Task prompt
Print the data that follows word for word, leaving out any picture.

Records provided
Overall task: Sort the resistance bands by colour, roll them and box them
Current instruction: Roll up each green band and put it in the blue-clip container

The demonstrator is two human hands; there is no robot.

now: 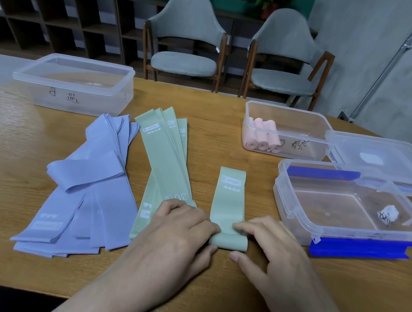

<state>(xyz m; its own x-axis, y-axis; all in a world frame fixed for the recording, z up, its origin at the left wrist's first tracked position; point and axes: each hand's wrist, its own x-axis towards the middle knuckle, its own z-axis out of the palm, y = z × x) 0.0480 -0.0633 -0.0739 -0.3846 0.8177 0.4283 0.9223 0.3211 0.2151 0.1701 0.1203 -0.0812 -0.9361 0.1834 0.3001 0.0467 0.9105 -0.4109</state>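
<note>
Single view, head-worn wide-angle camera. Looks forward and down across the desk (206,289) from the person's seat at its near edge. Both hands sit close below the lens, low centre of frame. Far edge of desk, two chairs (187,43) and the back wall fill the upper frame; edges bow.

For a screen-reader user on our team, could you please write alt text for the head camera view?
Both hands, left hand and right hand, roll a green band from its near end on a wooden table. Flat green bands and lilac bands lie left; pink rolls fill one clear box.
</note>
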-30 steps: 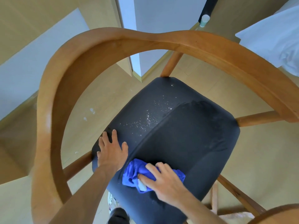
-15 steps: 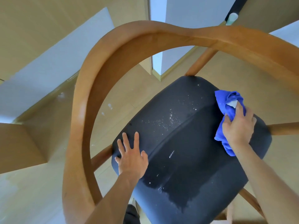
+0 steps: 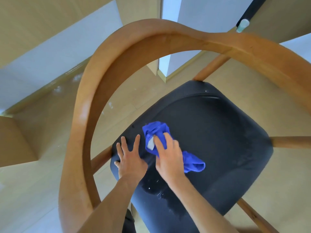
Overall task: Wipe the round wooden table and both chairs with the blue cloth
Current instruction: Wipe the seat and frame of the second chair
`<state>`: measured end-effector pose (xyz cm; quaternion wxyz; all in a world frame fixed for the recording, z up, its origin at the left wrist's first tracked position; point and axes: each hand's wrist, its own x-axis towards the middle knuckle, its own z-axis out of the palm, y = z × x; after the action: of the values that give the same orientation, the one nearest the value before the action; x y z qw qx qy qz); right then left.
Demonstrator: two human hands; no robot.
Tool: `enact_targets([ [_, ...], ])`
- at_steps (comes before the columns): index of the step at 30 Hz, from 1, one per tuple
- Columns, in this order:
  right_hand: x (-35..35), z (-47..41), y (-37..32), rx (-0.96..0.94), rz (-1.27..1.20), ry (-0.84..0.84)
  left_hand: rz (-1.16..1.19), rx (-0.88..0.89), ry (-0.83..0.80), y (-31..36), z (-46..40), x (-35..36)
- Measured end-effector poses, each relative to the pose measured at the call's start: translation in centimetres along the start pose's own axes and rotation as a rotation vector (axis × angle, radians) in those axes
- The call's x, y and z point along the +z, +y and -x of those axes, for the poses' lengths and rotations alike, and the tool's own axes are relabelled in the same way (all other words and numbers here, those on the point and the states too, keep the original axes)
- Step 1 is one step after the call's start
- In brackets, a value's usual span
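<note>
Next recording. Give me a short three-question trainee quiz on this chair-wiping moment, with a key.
1. True or false: the left hand holds the blue cloth.
2. Which surface is the cloth on? A) curved wooden backrest B) dark seat cushion C) floor
3. Fill in: white specks show on the seat near its ____ edge, by the forearms.

Key:
1. False; the right hand presses it, and the left hand lies flat on the dark seat cushion.
2. B
3. near; white specks.
</note>
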<state>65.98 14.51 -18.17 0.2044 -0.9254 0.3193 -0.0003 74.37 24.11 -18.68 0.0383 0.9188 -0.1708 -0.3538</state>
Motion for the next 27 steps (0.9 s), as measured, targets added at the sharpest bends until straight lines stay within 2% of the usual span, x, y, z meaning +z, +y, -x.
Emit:
enact_targets([
  [4,1.3,7.9,0.5,-0.233,0.006,-0.105,0.034,0.008,0.013,-0.5,-0.2,-0.6],
  [8,1.5,14.1,3.7,-0.566,0.049,-0.205,0.071,-0.003,0.020,-0.2,-0.2,-0.8],
  [11,0.5,14.1,6.8,-0.755,0.146,-0.165,0.058,-0.007,0.022,-0.1,0.0,-0.7],
  [14,-1.1,11.2,10.7,-0.797,0.237,-0.135,0.056,-0.013,0.030,0.1,0.1,-0.7],
  [17,-3.3,8.0,15.7,-0.702,0.333,-0.081,0.062,-0.023,0.037,0.2,0.1,-0.8],
  [21,-8.0,4.0,22.7,-0.387,0.418,0.008,0.045,-0.038,0.076,0.7,0.5,-0.3],
  [25,-8.9,3.4,23.6,-0.101,0.414,0.045,0.078,-0.033,0.093,0.6,0.5,-0.3],
  [27,-9.0,3.6,23.9,0.125,0.375,0.093,0.095,-0.009,0.080,0.2,0.4,-0.6],
])
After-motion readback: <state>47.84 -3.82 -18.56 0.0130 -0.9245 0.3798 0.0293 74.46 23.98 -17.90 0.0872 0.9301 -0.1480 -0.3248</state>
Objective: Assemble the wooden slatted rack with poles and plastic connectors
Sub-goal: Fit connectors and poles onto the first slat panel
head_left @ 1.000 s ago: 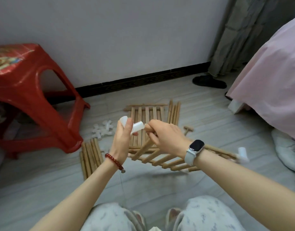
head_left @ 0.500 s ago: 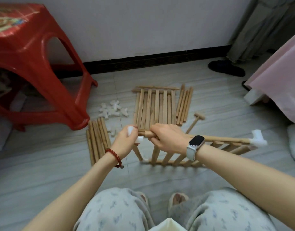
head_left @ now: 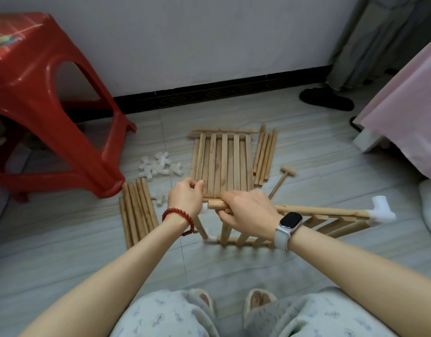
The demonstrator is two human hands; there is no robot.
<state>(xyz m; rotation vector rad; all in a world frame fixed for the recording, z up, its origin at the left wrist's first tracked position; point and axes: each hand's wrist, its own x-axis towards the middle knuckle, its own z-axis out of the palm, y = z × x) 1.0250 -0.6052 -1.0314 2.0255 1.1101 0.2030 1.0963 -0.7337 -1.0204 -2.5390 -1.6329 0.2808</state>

Answer box
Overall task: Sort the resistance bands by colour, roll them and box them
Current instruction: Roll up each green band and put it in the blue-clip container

The demonstrator is two human hands; there is no robot.

now: 

<state>(xyz m; its own x-axis, y-axis; all in a world frame fixed for the recording, z up, its origin at the left wrist's first tracked position; point and axes: each hand's wrist, its own x-axis towards the middle knuckle, its own z-axis out of the palm, y = z × x) 0.0480 -0.0633 -0.0739 -0.3846 0.8177 0.4283 0.9223 0.3211 0.2151 0.1701 0.1203 -0.0812 -0.9361 0.1834 0.3001 0.0467 0.9105 -0.4109</state>
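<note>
Single view, head-worn wide-angle camera. Looks forward and down across the desk (206,289) from the person's seat at its near edge. Both hands sit close below the lens, low centre of frame. Far edge of desk, two chairs (187,43) and the back wall fill the upper frame; edges bow.

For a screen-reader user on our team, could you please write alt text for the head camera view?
Both hands, left hand and right hand, roll a green band from its near end on a wooden table. Flat green bands and lilac bands lie left; pink rolls fill one clear box.
</note>
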-30 steps: 
-15 steps: 
+0 steps: 
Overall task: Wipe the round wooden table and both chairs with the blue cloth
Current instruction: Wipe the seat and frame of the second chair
`<state>`: measured end-effector pose (xyz cm; quaternion wxyz; all in a world frame fixed for the recording, z up, its origin at the left wrist's first tracked position; point and axes: each hand's wrist, its own x-axis towards the middle knuckle, its own z-axis out of the palm, y = z × x; after the action: of the values that give the same orientation, the one nearest the value before the action; x y z qw qx qy qz); right then left.
Demonstrator: two human hands; no robot.
Tool: `enact_targets([ [_, ...], ])`
- at_steps (comes before the columns): index of the step at 30 Hz, from 1, one per tuple
- Columns, in this order:
  right_hand: x (-35..35), z (-47..41), y (-37..32), rx (-0.96..0.94), rz (-1.27..1.20), ry (-0.84..0.84)
  left_hand: rz (-1.16..1.19), rx (-0.88..0.89), ry (-0.83..0.80), y (-31..36), z (-46..40), x (-35..36)
- Measured end-effector poses, each relative to the pose measured at the call's start: translation in centimetres along the start pose's own axes and rotation as a rotation vector (axis × angle, radians) in those axes
- The call's x, y and z point along the +z, +y and -x of those axes, for the poses' lengths and rotations alike, and the tool's own axes are relabelled in the same way (all other words and numbers here, those on the point and the states too, keep the original axes)
- Step 1 is one step after the call's start
- In brackets, a value's usual span
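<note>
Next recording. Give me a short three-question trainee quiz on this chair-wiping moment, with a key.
1. True or false: the left hand holds the blue cloth.
2. Which surface is the cloth on? A) curved wooden backrest B) dark seat cushion C) floor
3. Fill in: white specks show on the seat near its ____ edge, by the forearms.

Key:
1. False; the right hand presses it, and the left hand lies flat on the dark seat cushion.
2. B
3. near; white specks.
</note>
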<state>65.98 14.51 -18.17 0.2044 -0.9254 0.3193 -0.0003 74.37 24.11 -18.68 0.0383 0.9188 -0.1708 -0.3538</state>
Motion for the next 27 steps (0.9 s), as measured, targets added at the sharpest bends until straight lines stay within 2% of the usual span, x, y, z meaning +z, +y, -x.
Emit:
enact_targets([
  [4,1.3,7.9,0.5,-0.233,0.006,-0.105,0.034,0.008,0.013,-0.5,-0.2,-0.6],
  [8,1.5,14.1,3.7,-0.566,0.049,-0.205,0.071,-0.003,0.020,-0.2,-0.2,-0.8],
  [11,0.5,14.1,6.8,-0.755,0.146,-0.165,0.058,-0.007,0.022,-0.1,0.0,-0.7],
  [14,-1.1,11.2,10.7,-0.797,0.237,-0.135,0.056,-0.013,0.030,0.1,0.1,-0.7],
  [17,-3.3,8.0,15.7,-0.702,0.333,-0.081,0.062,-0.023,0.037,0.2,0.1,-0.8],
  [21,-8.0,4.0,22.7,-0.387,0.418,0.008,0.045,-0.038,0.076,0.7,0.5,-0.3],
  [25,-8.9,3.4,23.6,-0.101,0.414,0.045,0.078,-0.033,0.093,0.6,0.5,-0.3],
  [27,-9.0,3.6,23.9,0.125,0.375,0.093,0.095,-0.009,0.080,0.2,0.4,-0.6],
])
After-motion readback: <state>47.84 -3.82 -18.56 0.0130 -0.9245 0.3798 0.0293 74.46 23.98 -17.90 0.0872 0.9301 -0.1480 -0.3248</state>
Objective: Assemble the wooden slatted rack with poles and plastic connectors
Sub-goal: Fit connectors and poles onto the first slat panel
head_left @ 1.000 s ago: 
head_left @ 0.500 s ago: 
head_left @ now: 
The demonstrator is two human hands; there is no robot.
<state>(xyz m; rotation vector rad; all in a world frame fixed for the recording, z up, its origin at the left wrist's first tracked position; point and axes: each hand's wrist, its own x-axis towards the middle knuckle, its own z-axis out of the palm, y = z × x) 1.0250 -0.6052 -1.0314 2.0255 1.1101 0.2030 1.0963 -0.7337 -1.0204 -2.5390 -1.6329 0.2808</state>

The exercise was answered in full.